Ipsen’s fidrisertib has failed to show meaningful benefit above placebo in a Phase II trial in patients with fibrodysplasia ossificans progressiva (FOP).
In the FALKON study (NCT05039515), fidrisertib, an oral, highly selective and potent small molecule ALK2 kinase inhibitor, failed to meet its primary endpoint of reducing new heterotopic ossification (HO) in adults and children living with FOP.
While there were no safety concerns identified, based on the efficacy data, Ipsen will be terminating the trial about four years early. The FALKON trial was conducted over five years and enrolled 113 patients globally.
Dr Christelle Huguet, EVP and head of R&D, said: “These results are disappointing for the FOP community and patients living with this devastating disease. However, we do believe that these data will contribute to the growing body of research on FOP, giving new insights into managing this disease for patients and their care providers.”

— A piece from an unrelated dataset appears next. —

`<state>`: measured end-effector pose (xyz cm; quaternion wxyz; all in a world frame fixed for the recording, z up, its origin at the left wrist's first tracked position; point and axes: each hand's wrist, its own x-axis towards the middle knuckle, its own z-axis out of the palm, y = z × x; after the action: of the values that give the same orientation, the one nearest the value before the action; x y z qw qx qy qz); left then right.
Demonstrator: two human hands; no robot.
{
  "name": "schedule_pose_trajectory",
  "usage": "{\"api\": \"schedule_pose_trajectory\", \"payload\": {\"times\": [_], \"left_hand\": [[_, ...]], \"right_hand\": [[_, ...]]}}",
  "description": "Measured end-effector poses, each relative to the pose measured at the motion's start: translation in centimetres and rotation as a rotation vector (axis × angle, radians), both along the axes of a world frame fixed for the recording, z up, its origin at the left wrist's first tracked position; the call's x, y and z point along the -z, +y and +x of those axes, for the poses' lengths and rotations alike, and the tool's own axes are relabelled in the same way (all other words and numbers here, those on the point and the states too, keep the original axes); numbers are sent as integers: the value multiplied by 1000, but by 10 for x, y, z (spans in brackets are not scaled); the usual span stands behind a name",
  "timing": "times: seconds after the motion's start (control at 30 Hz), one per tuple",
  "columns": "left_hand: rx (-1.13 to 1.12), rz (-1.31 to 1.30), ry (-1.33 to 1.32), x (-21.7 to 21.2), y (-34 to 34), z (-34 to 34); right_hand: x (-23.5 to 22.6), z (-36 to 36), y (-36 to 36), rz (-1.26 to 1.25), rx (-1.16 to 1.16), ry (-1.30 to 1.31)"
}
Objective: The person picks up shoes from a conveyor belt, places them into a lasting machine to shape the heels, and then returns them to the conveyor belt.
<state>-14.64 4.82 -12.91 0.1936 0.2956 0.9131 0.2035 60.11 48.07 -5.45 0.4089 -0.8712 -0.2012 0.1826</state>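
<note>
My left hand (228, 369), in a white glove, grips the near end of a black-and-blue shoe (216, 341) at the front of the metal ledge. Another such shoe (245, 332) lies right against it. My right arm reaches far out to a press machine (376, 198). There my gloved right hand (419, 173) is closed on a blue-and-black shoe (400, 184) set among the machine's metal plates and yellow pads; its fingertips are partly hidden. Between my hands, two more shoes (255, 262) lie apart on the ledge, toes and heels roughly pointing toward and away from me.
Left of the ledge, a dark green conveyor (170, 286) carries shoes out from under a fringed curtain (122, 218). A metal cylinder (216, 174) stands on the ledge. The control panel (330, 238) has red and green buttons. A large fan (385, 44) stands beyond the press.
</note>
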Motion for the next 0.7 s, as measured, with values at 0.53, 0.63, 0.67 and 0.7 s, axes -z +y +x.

It is unclear whether Ipsen will continue to develop the drug following the Phase II trial, as there are no other planned or ongoing clinical trials, according to GlobalData’s Pharmaceutical Intelligence Center. GlobalData is the parent company of Clinical Trials Arena.
Ipsen gained rights to develop fidrisertib from Blueprint Medicines Corp in 2019. The agreement was signed by Ipsen’s subsidiary, Clementia Pharmaceuticals.
FOP is an ultra-rare, genetic condition caused by pathogenic variants of ALK2 kinase that leads to bone formation in soft and connective tissues, like muscles, tendons and ligaments, a process known as HO, which is irreversible once formed.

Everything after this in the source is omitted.